_How to complete this task_. In the records below, which lines include "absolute"? Copy them.

_Records to process_.

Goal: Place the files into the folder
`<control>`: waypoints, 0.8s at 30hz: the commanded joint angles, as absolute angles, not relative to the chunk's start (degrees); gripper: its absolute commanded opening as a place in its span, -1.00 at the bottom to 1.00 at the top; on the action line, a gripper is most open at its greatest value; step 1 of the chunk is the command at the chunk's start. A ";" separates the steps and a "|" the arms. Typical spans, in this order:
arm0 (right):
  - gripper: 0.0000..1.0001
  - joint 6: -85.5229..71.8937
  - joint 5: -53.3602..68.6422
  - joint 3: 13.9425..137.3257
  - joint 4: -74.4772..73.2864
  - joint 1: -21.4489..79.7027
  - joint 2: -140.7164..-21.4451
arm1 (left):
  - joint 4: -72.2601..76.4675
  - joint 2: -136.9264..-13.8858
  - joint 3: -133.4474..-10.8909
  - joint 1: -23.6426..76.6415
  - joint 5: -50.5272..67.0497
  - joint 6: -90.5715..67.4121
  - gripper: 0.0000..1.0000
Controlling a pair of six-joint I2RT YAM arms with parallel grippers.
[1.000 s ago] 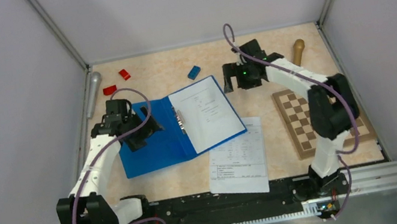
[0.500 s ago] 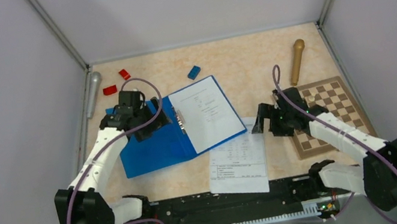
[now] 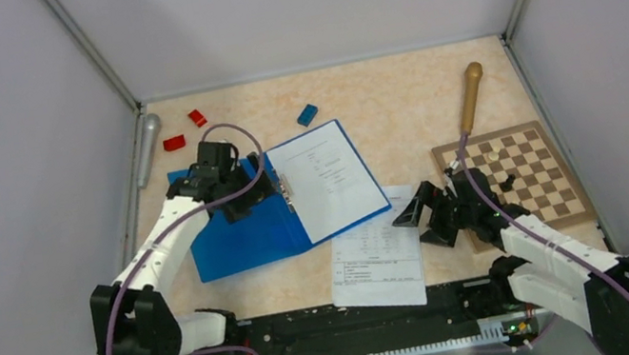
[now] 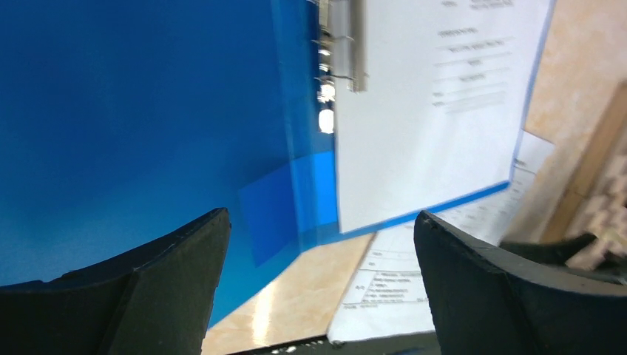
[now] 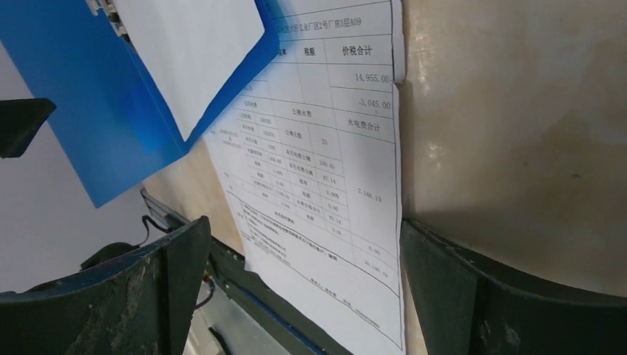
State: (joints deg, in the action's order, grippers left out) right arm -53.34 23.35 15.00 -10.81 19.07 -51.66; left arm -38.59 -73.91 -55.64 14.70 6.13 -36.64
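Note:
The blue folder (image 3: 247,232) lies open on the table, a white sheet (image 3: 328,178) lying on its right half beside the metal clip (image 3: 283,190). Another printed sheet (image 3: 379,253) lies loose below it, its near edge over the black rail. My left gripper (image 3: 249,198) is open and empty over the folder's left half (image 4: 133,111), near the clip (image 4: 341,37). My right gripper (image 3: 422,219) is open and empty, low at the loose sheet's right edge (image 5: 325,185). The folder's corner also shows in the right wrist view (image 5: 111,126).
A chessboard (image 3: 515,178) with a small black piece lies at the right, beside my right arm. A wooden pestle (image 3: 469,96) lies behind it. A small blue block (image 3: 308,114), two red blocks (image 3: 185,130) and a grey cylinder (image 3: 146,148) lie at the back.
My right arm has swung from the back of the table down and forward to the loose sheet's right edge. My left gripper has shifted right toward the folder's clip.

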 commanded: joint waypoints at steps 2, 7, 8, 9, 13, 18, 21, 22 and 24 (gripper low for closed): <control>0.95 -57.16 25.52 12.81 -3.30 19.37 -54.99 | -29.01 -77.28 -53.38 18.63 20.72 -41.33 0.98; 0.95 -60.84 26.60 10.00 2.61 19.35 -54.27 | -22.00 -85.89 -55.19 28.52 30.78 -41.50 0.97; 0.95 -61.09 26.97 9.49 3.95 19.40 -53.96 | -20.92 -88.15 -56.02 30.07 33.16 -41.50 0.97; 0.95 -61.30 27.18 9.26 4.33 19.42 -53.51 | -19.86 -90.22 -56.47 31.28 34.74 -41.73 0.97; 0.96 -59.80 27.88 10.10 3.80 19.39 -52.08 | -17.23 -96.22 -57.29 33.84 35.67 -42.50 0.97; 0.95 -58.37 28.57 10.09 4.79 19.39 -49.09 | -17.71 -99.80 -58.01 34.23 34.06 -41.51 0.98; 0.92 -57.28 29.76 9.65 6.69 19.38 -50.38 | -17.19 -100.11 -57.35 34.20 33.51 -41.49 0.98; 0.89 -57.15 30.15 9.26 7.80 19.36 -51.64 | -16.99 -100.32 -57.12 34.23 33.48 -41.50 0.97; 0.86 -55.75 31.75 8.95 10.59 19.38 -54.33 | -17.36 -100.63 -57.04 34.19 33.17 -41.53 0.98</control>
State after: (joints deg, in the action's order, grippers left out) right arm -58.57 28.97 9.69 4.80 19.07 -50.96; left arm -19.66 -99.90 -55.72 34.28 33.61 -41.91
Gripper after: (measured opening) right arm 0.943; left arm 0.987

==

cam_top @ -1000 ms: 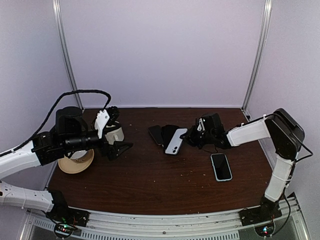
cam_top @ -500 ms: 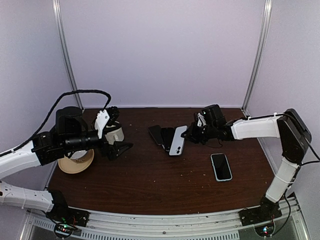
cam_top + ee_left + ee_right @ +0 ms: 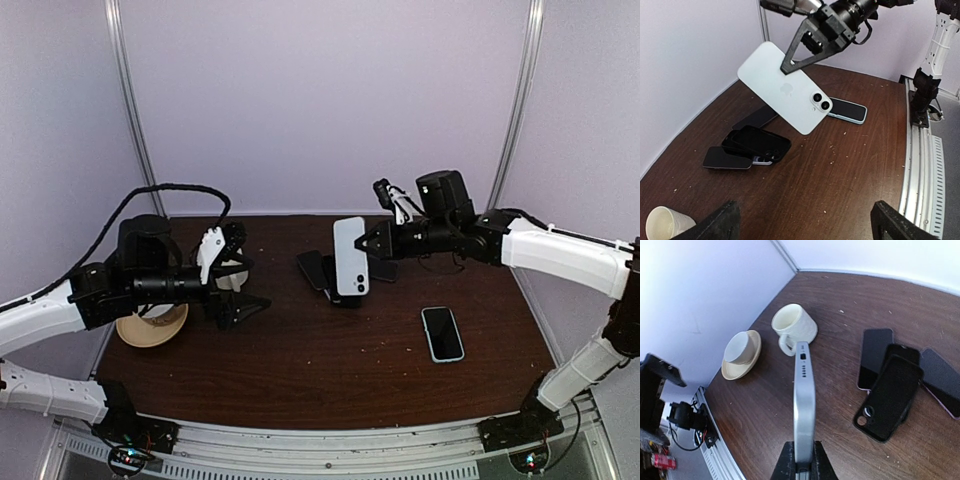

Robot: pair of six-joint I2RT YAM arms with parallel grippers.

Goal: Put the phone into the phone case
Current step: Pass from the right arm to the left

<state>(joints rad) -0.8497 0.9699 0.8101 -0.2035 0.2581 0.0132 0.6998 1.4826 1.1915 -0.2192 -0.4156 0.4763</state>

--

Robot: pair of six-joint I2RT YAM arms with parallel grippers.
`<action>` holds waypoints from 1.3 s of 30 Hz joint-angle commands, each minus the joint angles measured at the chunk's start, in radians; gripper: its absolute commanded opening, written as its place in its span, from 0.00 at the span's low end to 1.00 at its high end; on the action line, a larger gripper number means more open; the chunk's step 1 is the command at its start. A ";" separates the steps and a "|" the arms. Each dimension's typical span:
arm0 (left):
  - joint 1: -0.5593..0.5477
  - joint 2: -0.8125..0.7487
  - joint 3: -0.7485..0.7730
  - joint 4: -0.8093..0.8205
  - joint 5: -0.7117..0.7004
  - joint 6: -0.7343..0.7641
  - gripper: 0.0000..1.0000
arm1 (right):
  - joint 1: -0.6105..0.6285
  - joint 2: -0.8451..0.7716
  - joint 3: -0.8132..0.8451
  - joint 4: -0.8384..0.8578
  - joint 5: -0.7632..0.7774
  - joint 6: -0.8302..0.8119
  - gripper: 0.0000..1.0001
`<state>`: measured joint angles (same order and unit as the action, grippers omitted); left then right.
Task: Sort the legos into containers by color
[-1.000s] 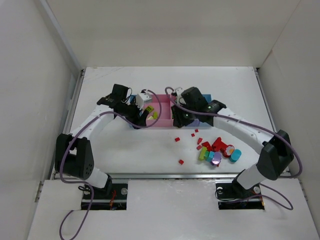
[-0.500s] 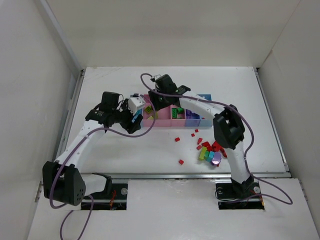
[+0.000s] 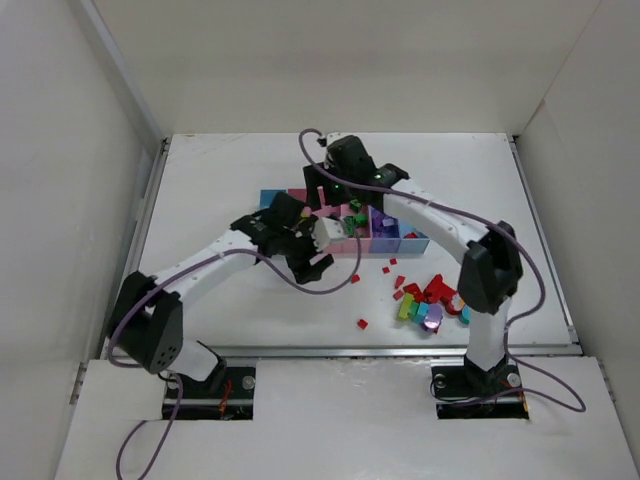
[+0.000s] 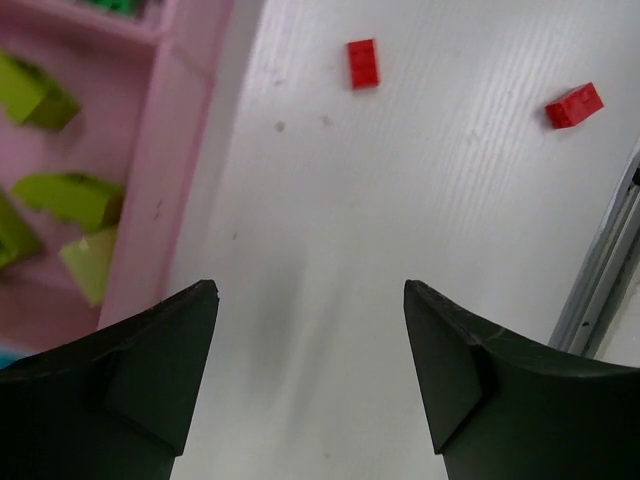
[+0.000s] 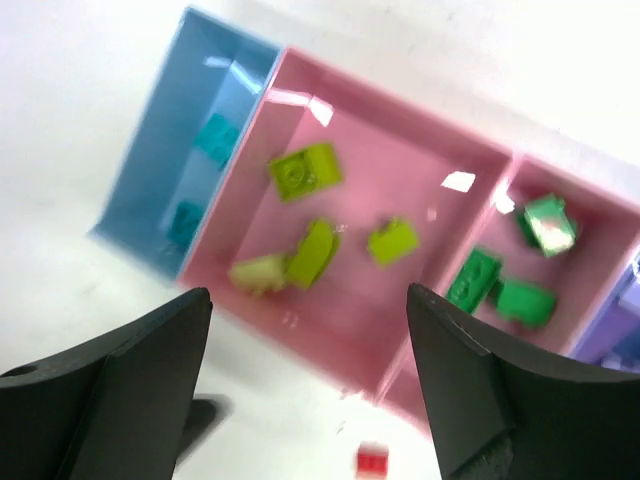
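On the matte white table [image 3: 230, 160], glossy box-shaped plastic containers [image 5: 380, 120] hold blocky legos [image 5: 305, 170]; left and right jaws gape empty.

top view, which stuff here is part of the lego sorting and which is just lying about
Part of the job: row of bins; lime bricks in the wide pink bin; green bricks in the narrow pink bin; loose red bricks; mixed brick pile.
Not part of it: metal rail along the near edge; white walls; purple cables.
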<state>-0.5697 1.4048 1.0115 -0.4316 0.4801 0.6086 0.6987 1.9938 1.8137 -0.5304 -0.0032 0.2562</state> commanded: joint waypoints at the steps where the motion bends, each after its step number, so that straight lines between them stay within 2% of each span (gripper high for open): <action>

_Result_.
`<control>`: waypoints, 0.8s at 30hz: the commanded joint angles, as absolute angles, not relative to the chunk's start (degrees); gripper: its absolute commanded opening as a place in its span, -1.00 at the bottom to 1.00 at the top; on the action line, a gripper is most open at its greatest value; step 1 of the chunk is the command at the chunk's start. A ";" separates the steps and a "|" the arms. Typical spans, in this order:
`<action>` holds waypoints from 1.3 s of 30 Hz joint-angle commands, each minus the joint angles measured at the chunk's start, in radians; gripper: its absolute commanded opening, written as its place in its span, from 0.00 at the span's low end to 1.00 at its high end; on the action line, a larger gripper number means more open; the chunk's step 1 is the command at its start. A ";" separates the steps and a "|" the arms. Each dimension's typical span:

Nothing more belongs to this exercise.